▶ Exercise directions: Output the full listing verbatim.

▶ Given data:
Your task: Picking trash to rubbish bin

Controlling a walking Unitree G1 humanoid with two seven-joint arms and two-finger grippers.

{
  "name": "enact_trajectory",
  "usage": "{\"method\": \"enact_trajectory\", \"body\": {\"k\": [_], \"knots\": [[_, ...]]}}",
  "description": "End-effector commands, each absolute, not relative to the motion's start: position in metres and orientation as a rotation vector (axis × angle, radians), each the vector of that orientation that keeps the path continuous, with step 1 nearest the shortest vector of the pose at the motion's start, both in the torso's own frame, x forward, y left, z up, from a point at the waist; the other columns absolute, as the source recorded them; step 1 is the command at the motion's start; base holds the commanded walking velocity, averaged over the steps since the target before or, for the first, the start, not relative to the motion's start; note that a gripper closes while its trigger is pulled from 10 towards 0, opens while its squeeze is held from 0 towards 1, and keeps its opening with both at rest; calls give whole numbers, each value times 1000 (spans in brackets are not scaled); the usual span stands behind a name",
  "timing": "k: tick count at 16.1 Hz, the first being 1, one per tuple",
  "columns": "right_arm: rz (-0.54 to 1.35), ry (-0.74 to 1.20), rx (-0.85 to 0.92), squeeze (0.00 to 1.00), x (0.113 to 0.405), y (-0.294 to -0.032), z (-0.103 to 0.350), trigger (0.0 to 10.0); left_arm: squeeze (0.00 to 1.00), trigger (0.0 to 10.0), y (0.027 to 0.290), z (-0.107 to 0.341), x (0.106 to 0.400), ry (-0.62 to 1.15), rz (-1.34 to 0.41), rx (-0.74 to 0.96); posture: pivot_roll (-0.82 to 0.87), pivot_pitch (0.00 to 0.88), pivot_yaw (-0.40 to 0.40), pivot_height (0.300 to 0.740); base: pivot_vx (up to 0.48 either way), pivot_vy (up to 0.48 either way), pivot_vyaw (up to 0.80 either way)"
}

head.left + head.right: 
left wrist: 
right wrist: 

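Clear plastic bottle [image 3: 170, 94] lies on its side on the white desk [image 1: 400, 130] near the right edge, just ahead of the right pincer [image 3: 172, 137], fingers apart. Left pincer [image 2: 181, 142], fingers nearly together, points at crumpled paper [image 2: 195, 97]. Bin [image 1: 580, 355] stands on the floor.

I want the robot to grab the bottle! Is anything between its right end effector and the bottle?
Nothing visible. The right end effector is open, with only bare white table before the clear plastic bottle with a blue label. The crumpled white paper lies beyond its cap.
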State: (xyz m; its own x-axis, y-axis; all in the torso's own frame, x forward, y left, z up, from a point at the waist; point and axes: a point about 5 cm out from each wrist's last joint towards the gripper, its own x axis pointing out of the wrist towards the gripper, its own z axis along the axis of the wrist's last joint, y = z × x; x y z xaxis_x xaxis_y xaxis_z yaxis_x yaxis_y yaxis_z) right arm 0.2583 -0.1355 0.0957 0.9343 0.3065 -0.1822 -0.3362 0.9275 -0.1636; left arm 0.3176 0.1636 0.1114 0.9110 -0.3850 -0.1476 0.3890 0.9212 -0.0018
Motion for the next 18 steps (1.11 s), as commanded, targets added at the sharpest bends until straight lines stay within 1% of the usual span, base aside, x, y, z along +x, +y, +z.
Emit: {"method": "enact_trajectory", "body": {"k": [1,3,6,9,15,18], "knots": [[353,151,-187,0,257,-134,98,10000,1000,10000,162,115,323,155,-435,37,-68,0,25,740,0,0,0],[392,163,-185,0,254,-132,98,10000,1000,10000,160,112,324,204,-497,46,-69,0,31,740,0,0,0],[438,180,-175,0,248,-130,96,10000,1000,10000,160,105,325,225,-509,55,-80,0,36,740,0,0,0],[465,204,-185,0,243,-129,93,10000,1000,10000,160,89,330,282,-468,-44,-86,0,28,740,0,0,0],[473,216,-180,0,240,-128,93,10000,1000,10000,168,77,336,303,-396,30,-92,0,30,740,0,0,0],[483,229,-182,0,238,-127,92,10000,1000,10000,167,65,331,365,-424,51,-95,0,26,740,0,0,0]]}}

▶ Completed exercise:
Your task: Picking trash to rubbish bin

Controlling a walking Unitree G1 humanoid with two seven-joint arms and two-finger grippers.

{
  "name": "enact_trajectory",
  "usage": "{\"method\": \"enact_trajectory\", \"body\": {\"k\": [_], \"knots\": [[_, ...]]}}",
  "description": "End-effector commands, each absolute, not relative to the motion's start: position in metres and orientation as a rotation vector (axis × angle, radians), each the vector of that orientation that keeps the path continuous, with step 1 nearest the shortest vector of the pose at the motion's start, both in the torso's own frame, x forward, y left, z up, from a point at the waist; the other columns absolute, as the source recorded them; step 1 is the command at the motion's start; base holds the commanded walking velocity, averaged over the steps since the target before or, for the first, the start, not relative to the motion's start; note that a gripper closes while its trigger is pulled from 10 towards 0, opens while its squeeze is held from 0 towards 1, and keeps its opening with both at rest; calls give whole numbers, each value times 1000 (spans in brackets are not scaled); the usual span stands behind a name",
  "timing": "k: tick count at 16.1 Hz, the first being 1, one per tuple",
  "columns": "right_arm: rz (-0.54 to 1.35), ry (-0.74 to 1.20), rx (-0.85 to 0.92), squeeze (0.00 to 1.00), x (0.113 to 0.405), y (-0.294 to -0.032), z (-0.103 to 0.350), trigger (0.0 to 10.0); left_arm: squeeze (0.00 to 1.00), trigger (0.0 to 10.0), y (0.027 to 0.290), z (-0.107 to 0.341), x (0.106 to 0.400), ry (-0.62 to 1.15), rz (-1.34 to 0.41), rx (-0.74 to 0.96); posture: pivot_roll (-0.82 to 0.87), pivot_pitch (0.00 to 0.88), pivot_yaw (-0.40 to 0.40), pivot_height (0.300 to 0.740); base: pivot_vx (up to 0.48 either way), pivot_vy (up to 0.48 either way), pivot_vyaw (up to 0.80 either way)"
}

head.left + head.right: 
left wrist: 
right wrist: 

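Clear plastic bottle [image 3: 170, 94] lies on its side on the white desk [image 1: 400, 130] near the right edge, just ahead of the right pincer [image 3: 172, 137], fingers apart. Left pincer [image 2: 181, 142], fingers nearly together, points at crumpled paper [image 2: 195, 97]. Bin [image 1: 580, 355] stands on the floor.

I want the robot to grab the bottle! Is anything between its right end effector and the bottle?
Nothing visible. The right end effector is open, with only bare white table before the clear plastic bottle with a blue label. The crumpled white paper lies beyond its cap.
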State: (xyz m; its own x-axis, y-axis; all in the torso's own frame, x forward, y left, z up, from a point at the waist; point and axes: a point about 5 cm out from each wrist's last joint towards the gripper, its own x axis pointing out of the wrist towards the gripper, its own z axis along the axis of the wrist's last joint, y = z × x; x y z xaxis_x xaxis_y xaxis_z yaxis_x yaxis_y yaxis_z) right arm 0.2583 -0.1355 0.0957 0.9343 0.3065 -0.1822 -0.3362 0.9275 -0.1636; left arm 0.3176 0.1636 0.1114 0.9110 -0.3850 -0.1476 0.3890 0.9212 -0.0018
Motion for the next 18 steps (1.11 s), as commanded, targets added at the sharpest bends until straight lines stay within 1% of the usual span, base aside, x, y, z along +x, +y, +z.
Emit: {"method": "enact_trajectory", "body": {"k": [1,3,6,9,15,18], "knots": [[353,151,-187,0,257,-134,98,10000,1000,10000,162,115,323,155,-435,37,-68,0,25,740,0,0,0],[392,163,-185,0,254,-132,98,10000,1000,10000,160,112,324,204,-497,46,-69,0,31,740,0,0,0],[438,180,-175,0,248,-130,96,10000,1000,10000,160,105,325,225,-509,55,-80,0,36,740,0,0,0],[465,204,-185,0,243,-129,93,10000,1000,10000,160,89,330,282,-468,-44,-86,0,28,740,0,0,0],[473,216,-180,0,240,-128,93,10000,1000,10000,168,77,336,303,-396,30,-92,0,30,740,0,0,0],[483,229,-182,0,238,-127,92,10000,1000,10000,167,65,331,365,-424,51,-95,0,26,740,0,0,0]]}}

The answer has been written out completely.